What you will do -> Anywhere the string "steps" shows up in the listing below, copy the line it is in.

Supplied data ->
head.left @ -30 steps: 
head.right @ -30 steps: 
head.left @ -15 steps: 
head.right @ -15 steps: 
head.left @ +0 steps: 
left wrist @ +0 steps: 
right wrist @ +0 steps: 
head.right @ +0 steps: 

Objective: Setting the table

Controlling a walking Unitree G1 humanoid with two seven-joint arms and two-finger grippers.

Problem solution ->
head.left @ -30 steps: 
head.right @ -30 steps: 
head.left @ -15 steps: 
head.right @ -15 steps: 
head.left @ +0 steps: 
left wrist @ +0 steps: 
right wrist @ +0 steps: 
head.right @ +0 steps: 

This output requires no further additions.